Beefy Boxes and Bandwidth Generously Provided by pair Networks
Don't ask to ask, just ask
 
PerlMonks  

Problem with join'ing utf8 and non-utf8 strings (bug?)

by rsmah (Scribe)
on Jun 17, 2008 at 17:09 UTC ( #692551=perlquestion: print w/replies, xml ) Need Help??

rsmah has asked for the wisdom of the Perl Monks concerning the following question:

I ran into a problem using XML::Simple generating output XML. The input hash was a mix of utf8 and non-utf8 strings. At the last stage, XML::Simple::XMLout join's components together and I get corrupted data.

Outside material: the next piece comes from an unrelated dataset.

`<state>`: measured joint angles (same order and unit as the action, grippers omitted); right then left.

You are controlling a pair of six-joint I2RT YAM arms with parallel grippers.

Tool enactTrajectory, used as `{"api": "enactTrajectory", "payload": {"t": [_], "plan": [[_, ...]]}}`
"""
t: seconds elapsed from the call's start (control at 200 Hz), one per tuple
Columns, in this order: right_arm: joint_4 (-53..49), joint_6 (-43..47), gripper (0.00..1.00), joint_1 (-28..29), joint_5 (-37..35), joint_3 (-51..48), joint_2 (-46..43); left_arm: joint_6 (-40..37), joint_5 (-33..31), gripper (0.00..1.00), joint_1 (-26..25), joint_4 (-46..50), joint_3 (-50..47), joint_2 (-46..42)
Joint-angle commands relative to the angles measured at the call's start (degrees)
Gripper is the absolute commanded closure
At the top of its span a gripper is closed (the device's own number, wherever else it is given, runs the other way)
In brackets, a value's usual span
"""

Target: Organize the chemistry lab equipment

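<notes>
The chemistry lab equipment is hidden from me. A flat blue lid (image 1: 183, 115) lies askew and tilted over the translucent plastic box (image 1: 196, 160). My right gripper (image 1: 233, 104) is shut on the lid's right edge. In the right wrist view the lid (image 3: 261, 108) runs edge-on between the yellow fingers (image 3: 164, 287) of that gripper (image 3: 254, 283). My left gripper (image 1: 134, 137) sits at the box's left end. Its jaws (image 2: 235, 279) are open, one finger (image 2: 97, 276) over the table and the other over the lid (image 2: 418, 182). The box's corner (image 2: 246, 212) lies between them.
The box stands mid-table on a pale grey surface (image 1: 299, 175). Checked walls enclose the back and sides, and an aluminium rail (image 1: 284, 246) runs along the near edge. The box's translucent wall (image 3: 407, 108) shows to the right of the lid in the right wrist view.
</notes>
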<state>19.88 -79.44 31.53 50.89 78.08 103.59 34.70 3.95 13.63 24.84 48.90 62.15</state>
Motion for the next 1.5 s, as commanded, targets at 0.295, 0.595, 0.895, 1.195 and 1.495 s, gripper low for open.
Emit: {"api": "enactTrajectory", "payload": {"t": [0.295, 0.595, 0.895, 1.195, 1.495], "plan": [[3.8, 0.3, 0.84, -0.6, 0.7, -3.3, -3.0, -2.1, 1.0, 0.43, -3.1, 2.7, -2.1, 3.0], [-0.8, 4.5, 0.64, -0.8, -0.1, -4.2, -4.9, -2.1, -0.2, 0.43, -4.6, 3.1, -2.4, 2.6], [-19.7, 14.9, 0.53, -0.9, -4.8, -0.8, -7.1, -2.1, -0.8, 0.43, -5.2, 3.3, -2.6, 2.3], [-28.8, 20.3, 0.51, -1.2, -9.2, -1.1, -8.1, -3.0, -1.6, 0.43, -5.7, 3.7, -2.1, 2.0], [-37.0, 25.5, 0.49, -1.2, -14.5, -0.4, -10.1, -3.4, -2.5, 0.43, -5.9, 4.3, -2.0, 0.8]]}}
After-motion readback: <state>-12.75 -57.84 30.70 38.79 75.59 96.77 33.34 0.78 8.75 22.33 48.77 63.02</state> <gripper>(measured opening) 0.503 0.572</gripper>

I found this behavior very odd so I put together a test case that shows join corrupting a non-utf8 string when join'ed with another utf8 string.

At first I thought it might be decoding the non-utf8 string using the locale (or LANG or whatever) to some other encoding, but running this on a LANG=en_US.UTF-8 system produced the same results.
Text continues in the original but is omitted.